Brief
Write out each line of the entries below that holds the word "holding".

Task inputs
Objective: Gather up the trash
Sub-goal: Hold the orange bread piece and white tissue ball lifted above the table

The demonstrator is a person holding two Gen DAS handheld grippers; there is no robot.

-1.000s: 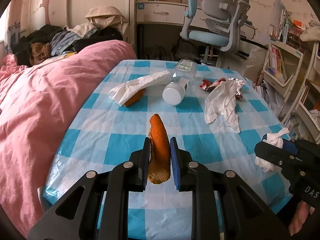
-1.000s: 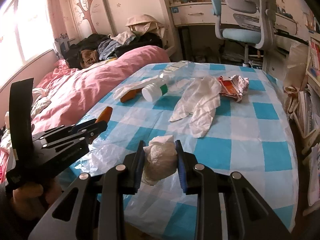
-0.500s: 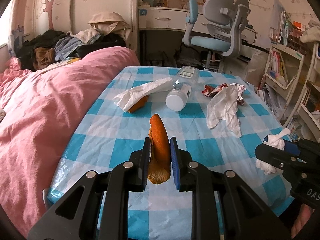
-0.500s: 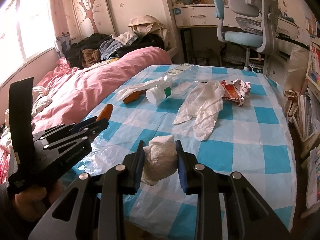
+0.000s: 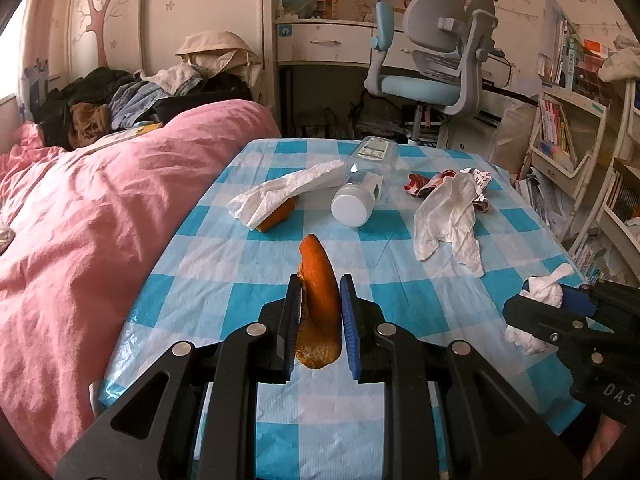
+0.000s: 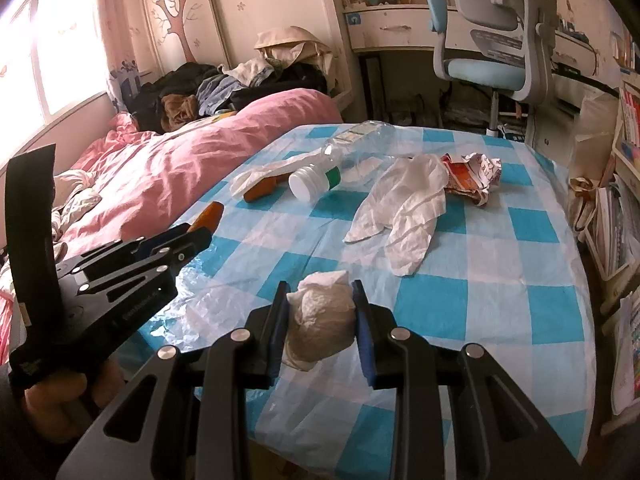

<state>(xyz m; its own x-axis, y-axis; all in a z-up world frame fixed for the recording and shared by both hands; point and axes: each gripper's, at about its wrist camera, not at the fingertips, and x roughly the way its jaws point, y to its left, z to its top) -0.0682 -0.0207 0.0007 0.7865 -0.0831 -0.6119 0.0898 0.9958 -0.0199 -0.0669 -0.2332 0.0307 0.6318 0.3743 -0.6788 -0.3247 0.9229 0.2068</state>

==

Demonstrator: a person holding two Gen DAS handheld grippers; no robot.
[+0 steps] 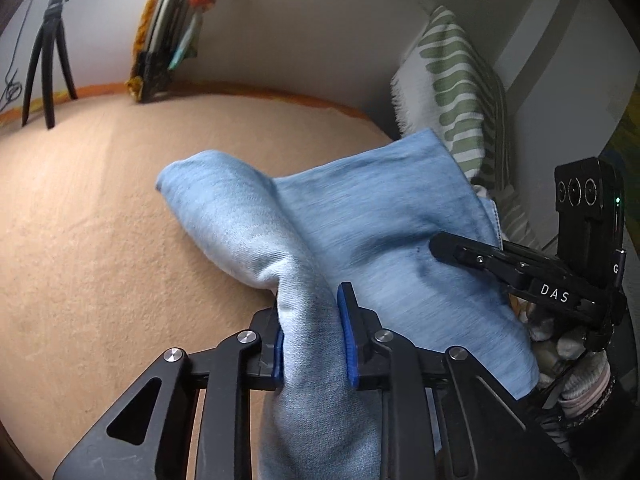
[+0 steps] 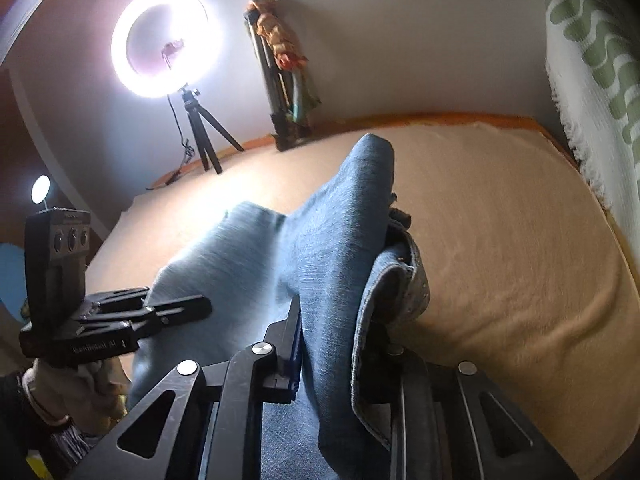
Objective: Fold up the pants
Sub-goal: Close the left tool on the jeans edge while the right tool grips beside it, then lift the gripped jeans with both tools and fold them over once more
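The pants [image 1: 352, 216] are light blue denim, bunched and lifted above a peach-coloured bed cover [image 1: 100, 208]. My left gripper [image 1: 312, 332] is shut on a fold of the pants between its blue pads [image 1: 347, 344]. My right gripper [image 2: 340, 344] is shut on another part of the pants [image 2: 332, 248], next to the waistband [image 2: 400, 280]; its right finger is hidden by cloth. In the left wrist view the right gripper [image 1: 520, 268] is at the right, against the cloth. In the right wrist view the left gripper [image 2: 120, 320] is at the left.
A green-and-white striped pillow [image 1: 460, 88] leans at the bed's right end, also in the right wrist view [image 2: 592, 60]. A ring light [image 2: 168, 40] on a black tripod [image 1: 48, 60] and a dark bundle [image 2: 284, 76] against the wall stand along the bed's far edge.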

Answer to this task
The demonstrator is a person holding two Gen DAS handheld grippers; there is no robot.
Demonstrator: a person holding two Gen DAS handheld grippers; no robot.

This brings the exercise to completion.